The problem is this: ''given the mouse's position in window coordinates, how can I determine what object in the scene the user has selected with a mouse click?''
One method is to generate a ray using the mouse's location and then intersect it with the world geometry, finding the object nearest to the viewer. Alternatively we can determine the actual 3-D location that the user has clicked on by sampling the depth buffer (giving us (''x,y,z'') in viewport space) and performing an inverse transformation. Technically there is a third approach, using a selection or object ID buffer, but this has numerous limitations that makes it impractical for widespread use.
This article describes using the ''inverse transformation'' to derive world space coordinates from the mouse's position on screen.
Before we worry about the inverse transformation, we need to establish how the standard forward transformation works in a typical graphics pipeline.

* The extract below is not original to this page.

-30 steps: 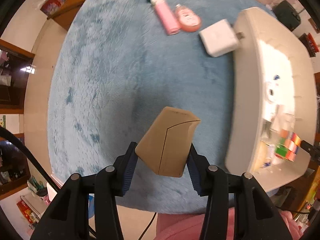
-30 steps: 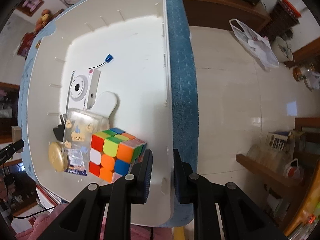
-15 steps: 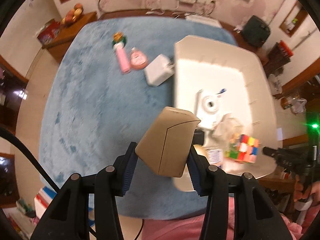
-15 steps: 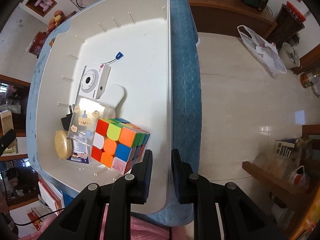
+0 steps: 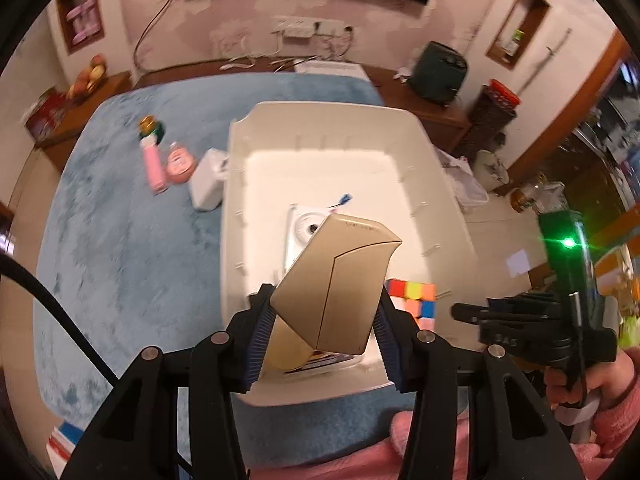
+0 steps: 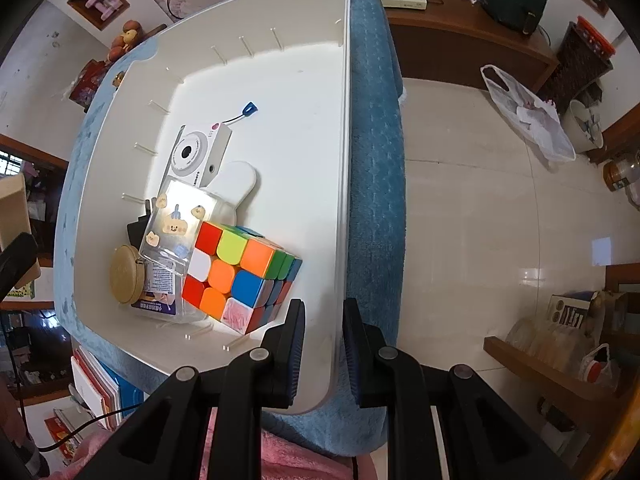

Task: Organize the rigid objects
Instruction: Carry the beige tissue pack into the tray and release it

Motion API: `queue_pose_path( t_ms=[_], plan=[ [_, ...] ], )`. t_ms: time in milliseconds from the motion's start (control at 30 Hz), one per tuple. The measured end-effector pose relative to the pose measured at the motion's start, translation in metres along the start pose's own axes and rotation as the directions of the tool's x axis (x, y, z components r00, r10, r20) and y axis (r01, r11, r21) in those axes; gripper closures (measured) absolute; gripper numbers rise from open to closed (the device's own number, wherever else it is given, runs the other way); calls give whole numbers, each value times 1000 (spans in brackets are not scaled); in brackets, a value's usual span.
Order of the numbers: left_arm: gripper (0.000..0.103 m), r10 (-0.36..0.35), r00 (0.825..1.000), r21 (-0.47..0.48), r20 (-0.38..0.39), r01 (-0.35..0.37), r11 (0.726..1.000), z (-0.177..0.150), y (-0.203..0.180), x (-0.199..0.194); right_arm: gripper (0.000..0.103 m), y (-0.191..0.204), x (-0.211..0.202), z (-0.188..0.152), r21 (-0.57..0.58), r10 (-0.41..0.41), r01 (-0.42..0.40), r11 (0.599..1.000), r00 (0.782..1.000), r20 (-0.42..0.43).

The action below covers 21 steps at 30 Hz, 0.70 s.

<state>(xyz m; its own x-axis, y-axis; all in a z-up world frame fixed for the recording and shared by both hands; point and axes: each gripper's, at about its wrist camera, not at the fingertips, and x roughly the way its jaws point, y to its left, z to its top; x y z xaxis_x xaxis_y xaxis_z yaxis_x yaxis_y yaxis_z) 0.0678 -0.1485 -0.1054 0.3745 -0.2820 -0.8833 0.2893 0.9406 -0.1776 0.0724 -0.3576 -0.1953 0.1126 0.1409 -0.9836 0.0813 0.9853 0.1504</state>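
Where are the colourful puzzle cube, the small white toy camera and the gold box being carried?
Colourful puzzle cube [image 6: 236, 276], right wrist view: on its front face.
Small white toy camera [image 6: 196, 156], right wrist view: beside its round lens.
Gold box [image 5: 340, 284], left wrist view: on its broad front face.

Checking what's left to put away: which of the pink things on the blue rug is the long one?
The pink stick-shaped tube; the round pink compact beside it is short and disc-like.
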Motion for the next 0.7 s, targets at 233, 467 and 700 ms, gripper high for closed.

== The View Transformation ==
The standard view transformation pipeline takes a point in model space and transforms it all the way to viewport space (sometimes known as window coordinates) or, for systems without a window system, screen coordinates. It does this by transforming the original point through a series of coordinate systems:
{{{
#!latex-math-hook
\begin{eqnarray*}
&Model \\ &\downarrow \\
&World \\ &\downarrow \\
&View \\ & \downarrow \\
&Clip \\ & \downarrow \\
&Normalized Device\\ &\downarrow \\
&Viewport
\end{eqnarray*}
}}}
Not each step is discrete. OpenGL has the {{{GL_MODELVIEW}}} matrix, '''{{{M}}}''', that transforms a point from model space to view space, using a right-handed coordinate system with +Y up, +X to the right, and -Z into the screen.
{{{
#!latex-math-hook
\begin{eqnarray*}
{\boldsymbol M}{\boldsymbol p}&=&{\boldsymbol v} \\
\text{where} \\
{\boldsymbol M}&=&\text{modelview transformation matrix} \\
\boldsymbol{p} &=& \text{point in model space} \\
\boldsymbol{v} &=& \text{point in view space} \\
\end{eqnarray*}
}}}
Another matrix, {{{GL_PROJECTION}}}, then transforms the point from view space to homogeneous clipping space. Clip space is a right-handed coordinate system (+Z into the screen) contained within a canonical clipping volume extending from {{{(-1,-1,-1)}}} to {{{(+1,+1,+1)}}}:
{{{
#!latex-math-hook
\begin{eqnarray*}
{\boldsymbol P}{\boldsymbol v}&=&{\boldsymbol c} \\
\text{where} \\
{\boldsymbol P}&=&\text{projection matrix} \\
\boldsymbol{v} &=& \text{point in view space} \\
\boldsymbol{c} &=& \text{point in clip space} \\
\end{eqnarray*}
}}}
After clipping is performed the perspective divide transforms the homogeneous coordinate to a Cartesian point in normalized device space. Normalized device coordinates are left-handed, with ''w'' = 1, and are contained within the canonical view frustum from {{{(-1,-1,-1)}}} to {{{(+1,+1,+1)}}}:
{{{
#!latex-math-hook
\begin{eqnarray*}
{\boldsymbol n}&=&\frac{{\boldsymbol c}}{{\boldsymbol c}_w} \\
\text{where} \\
{\boldsymbol n}&=&\text{point in normalized device coordinate} \\
{\boldsymbol c}&=&\text{clipped point in homogeneous clipping space} \\
\end{eqnarray*}
}}}
Finally there is the viewport scale and translation, which transforms the normalized device coordinate into viewport (window) coordinates. Another axis inversion occurs here; this time +Y goes down instead of up (some window systems may place the origin at another location, such as the bottom left of the window, so this isn't always true). Viewport depth values are calculated by rescaling normalized device coordinate Z values from the range {{{(-1,1)}}} to {{{(0,1)}}}, with 0 at the near clip plane and 1 at the far clip plane. Note: any user specified depth bias may impact our calculations later.
{{{
#!latex-math-hook
\begin{eqnarray*}
{\boldsymbol V}{\boldsymbol n}&=&{\boldsymbol w} \\
\text{where} \\
{\boldsymbol V}&=&\text{viewport transformation matrix} \\
{\boldsymbol n}&=&\text{point in normalized device coordinates} \\
{\boldsymbol w}&=&\text{point in viewport/window coordinates} \\
\end{eqnarray*}
}}}
This pipeline allows us to take a model space point, apply a series of transformation, and get a window space point at the end.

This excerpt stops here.